INSTRUCTIONS FOR THE TASK -
With the pictures removed, write out the full listing below exactly.

THE DATA -

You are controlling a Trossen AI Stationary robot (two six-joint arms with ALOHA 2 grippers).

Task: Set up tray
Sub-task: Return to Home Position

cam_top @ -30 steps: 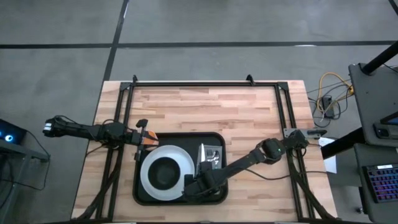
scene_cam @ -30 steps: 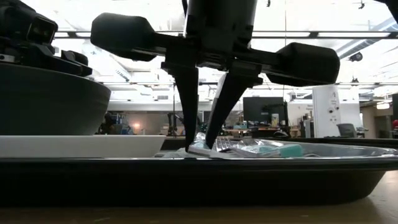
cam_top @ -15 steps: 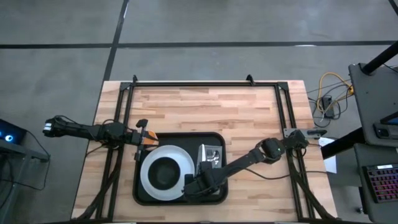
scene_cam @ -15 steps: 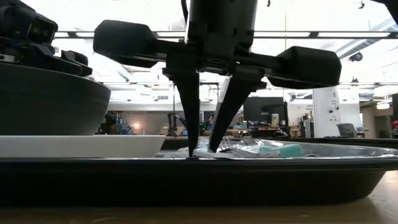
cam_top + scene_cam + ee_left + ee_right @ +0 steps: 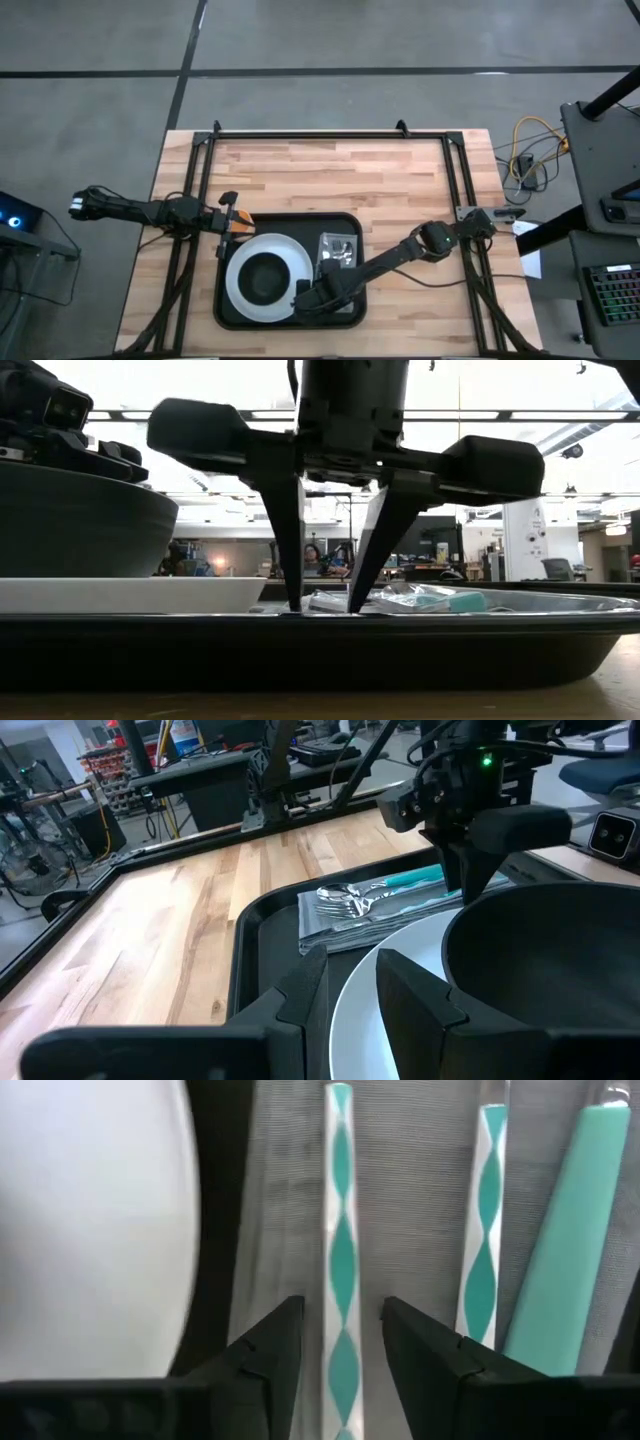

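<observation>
Tray (image 5: pixel 300 222) lies flat on the wooden table (image 5: pixel 330 170), mid-width, btwn my two arms. White plate (image 5: pixel 240 262) w/ dark bowl (image 5: pixel 266 280) sits on its L-arm side, grey napkin (image 5: pixel 340 243) on the R-arm side. My R gripper (image 5: pixel 340 1342) hangs low over the napkin, released, fingers (image 5: pixel 265 1350) spread either side of a teal-white handle (image 5: pixel 341 1210) w/o gripping it. Another patterned handle (image 5: pixel 482 1230) and a plain teal one (image 5: pixel 560 1230) lie alongside. L gripper (image 5: pixel 232 222) waits at the tray's corner, slightly parted, holding nothing.

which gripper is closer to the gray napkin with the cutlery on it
Right. The right gripper is directly over the gray napkin, open astride one utensil handle. The left gripper sits at the tray's opposite end, past the white plate.
</observation>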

TASK RESPONSE -
You are controlling a Trossen AI Stationary robot (two six-joint arms with ALOHA 2 grippers).

Task: Set up tray
Sub-task: Return to Home Position

cam_top @ -30 steps: 
scene_cam @ -30 steps: 
cam_top @ -15 steps: 
scene_cam @ -15 steps: 
cam_top + scene_cam + ee_left + ee_right @ +0 steps: 

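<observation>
Tray (image 5: pixel 300 222) lies flat on the wooden table (image 5: pixel 330 170), mid-width, btwn my two arms. White plate (image 5: pixel 240 262) w/ dark bowl (image 5: pixel 266 280) sits on its L-arm side, grey napkin (image 5: pixel 340 243) on the R-arm side. My R gripper (image 5: pixel 340 1342) hangs low over the napkin, released, fingers (image 5: pixel 265 1350) spread either side of a teal-white handle (image 5: pixel 341 1210) w/o gripping it. Another patterned handle (image 5: pixel 482 1230) and a plain teal one (image 5: pixel 560 1230) lie alongside. L gripper (image 5: pixel 232 222) waits at the tray's corner, slightly parted, holding nothing.

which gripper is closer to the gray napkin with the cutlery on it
Right. The right gripper is directly over the gray napkin, open astride one utensil handle. The left gripper sits at the tray's opposite end, past the white plate.
</observation>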

No further output is given for this exercise.